Por Willian Rodrigues, para o TechTudo

Rodrigo Fernandes/TechTudo

Um grupo de cinco estudantes chineses decidiu processar a Apple depois de comprarem o iPhone 12 Pro Max e perceberem que o celular vinha sem carregador. Na ação, o grupo exige que a empresa não só lhes forneça o componente, como também lhes pague uma quantia de aproximadamente R$ 89 por quebra de contrato, além dos custos processuais.

De acordo com o grupo de alunos, a retirada do carregador seria apenas uma desculpa para a promoção do novo carregador sem fio da grife MagSafe. Os estudantes alegam que esse dispositivo consome mais energia do que a versão convencional, o que invalidaria o argumento da Apple de que a remoção do item teria como objetivo a preservação do meio ambiente.

iPhone 13 Pro — Foto: Divulgação/Apple

Não é a primeira vez que a Apple encontra problemas pela decisão de remover o carregador da caixa do iPhone. Recentemente, o governo Brasileiro notificou a fabricante por esse motivo. Em novembro de 2020, a Secretaria Nacional do Consumidor (Senacon) enviou à empresa orientações sobre a venda dos aparelhos. No entanto, na avaliação da entidade, as medidas não foram devidamente implementadas.

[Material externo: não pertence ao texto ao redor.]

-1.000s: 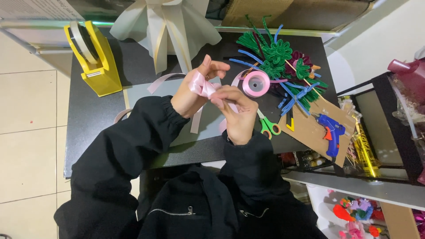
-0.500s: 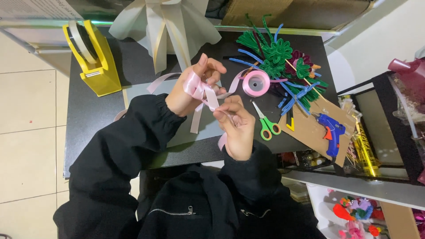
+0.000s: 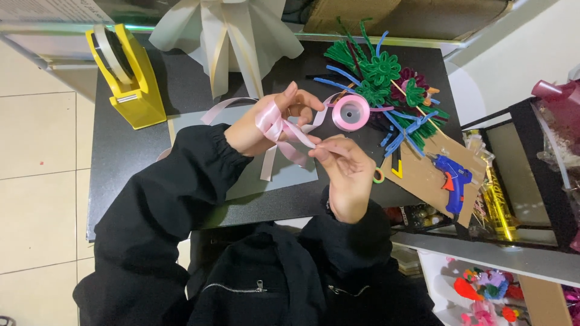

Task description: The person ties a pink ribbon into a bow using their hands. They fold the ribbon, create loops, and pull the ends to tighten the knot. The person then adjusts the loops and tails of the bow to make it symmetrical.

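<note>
At your ten o'clock a yellow tape dispenser stands on the dark table, a wedge shape with a pale roll in its top. Toward twelve, a cream folded paper fan spreads out from the far edge.

Your left hand is at the centre of the table, fingers curled with the pink satin ribbon looped round them and pinched there. The ribbon is glossy and pale pink; one tail hangs down over a grey mat, another curves off toward ten o'clock. Your right hand sits just at its four o'clock, thumb and forefinger pressed together on a strand of that same ribbon, pulled taut between the two hands.

At one o'clock a pink ribbon spool lies flat, touching a heap of green, blue and dark red pipe cleaners. Toward three, a blue glue gun rests on a sheet of brown cardboard. Beside that, a gold foil package, long and narrow, lies in the black shelf unit.
</note>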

Usuários da internet têm expressado opiniões mistas quanto às cobranças e notificações direcionadas à Apple. Enquanto alguns argumentam que as companhias deveriam fornecer o acessório, já que a ausência força os consumidores a gastarem mais, outros demonstram temor de que, caso a Apple seja realmente obrigada a rever a política, o custo seja repassado para o cliente final.

O MagSafe é uma da opções de carregadores para o iPhone — Foto: Divulgação/Apple

Seja no processo iniciado em Pequim, seja no Brasil, fato é que o iPhone já não é um aparelho barato, com preço inicial na casa dos R$ 7.599. A esse valor, serão acrescidos de R$ 200 a R$ 500 no carregador caso o cliente não possua outros produtos Apple para aproveitar o dispositivo.

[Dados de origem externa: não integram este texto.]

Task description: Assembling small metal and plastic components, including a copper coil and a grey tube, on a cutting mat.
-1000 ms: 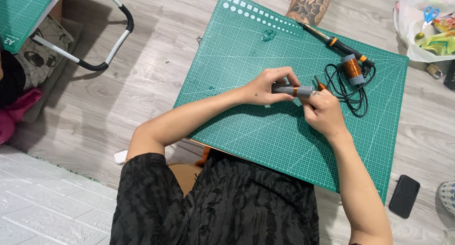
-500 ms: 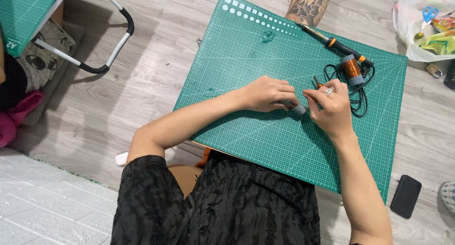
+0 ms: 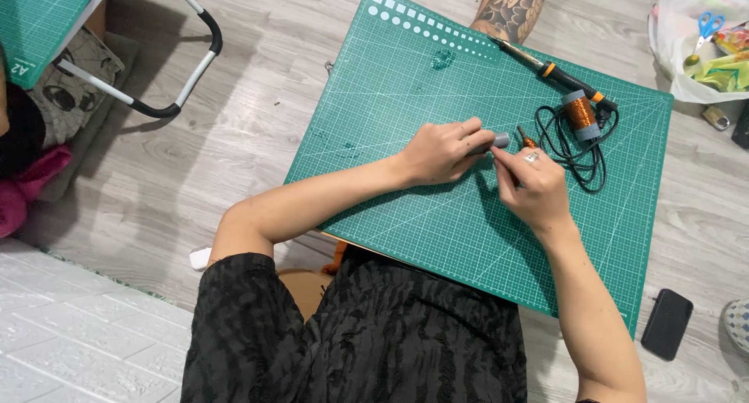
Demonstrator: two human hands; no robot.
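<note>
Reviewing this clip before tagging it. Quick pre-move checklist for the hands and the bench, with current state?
1. Left hand grips the small grey cylinder: ok, one end shows past the fingers.
2. Right hand at the cylinder's end: ok; whether it pinches a wire, cannot tell.
3. Work is over the green cutting mat: ok.
4. Soldering iron lies apart from both hands: ok; hot or cold, cannot tell.
5. Copper wire spool upright beside the black cord: ok.
6. Another person's tattooed arm at the mat's far edge, clear of the hands: ok.
</note>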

A ação movida pelo estudantes se tornou viral na rede social Weibo, depois que o jornal local Shanghai Law publicou o relatório detalhado do caso. O processo ainda está em andamento no tribunal chinês.

Relembre a remoção dos carregadores

Loja oficial da Apple lista somente cabo de dados/energia na caixa do iPhone 13 — Foto: Reprodução/Apple

Em 2020, a Apple decidiu não incluir mais os fones de ouvido EarPods e nem o carregador de tomada nas embalagens do iPhone 12. O argumento é de que a atitude faz parte dos esforços da empresa para reduzir os impactos da emissão de carbono e preservar o meio ambiente. O fato, porém, é que a companhia teve uma economia milionária com a retirada dos acessórios.

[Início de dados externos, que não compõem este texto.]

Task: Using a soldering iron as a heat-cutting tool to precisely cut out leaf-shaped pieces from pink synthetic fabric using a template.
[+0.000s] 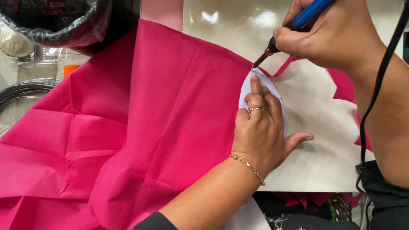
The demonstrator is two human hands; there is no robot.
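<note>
At the upper left of the frame, just beyond my pink cloth, a clear plastic clamshell package (45, 56) lies flat, tucked under the edge of a black-lined bin. Left of it a clear bag (13, 42) holds something round and beige. I see no labels, signs or screens.

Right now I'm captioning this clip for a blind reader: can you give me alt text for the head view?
A person's right hand holds a blue-handled corded hot tool with its tip at the edge of pink fabric, while the left hand presses a white oval template flat on a pale board. A coil of wire lies at left.
</note>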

No início do mesmo ano, a Europa começava a estudar um padrão de conexões que, em tese, solucionaria o problema da falta do acessórios no iPhone. A companhia de Cupertino tratou de rechaçar a hipótese, uma vez que a padronização sufocaria a inovação, em vez de incentivá-la.

O imbróglio deve permanecer e ganhar novos capítulos, já que pessoas no mundo todo têm argumentado contra a política da empresa da maçã. Os casos do Brasil e dos estudantes chineses podem incentivar que mais pessoas e governos se posicionem contra a prática de possível "venda casada" utilizada pelas fabricantes de celular.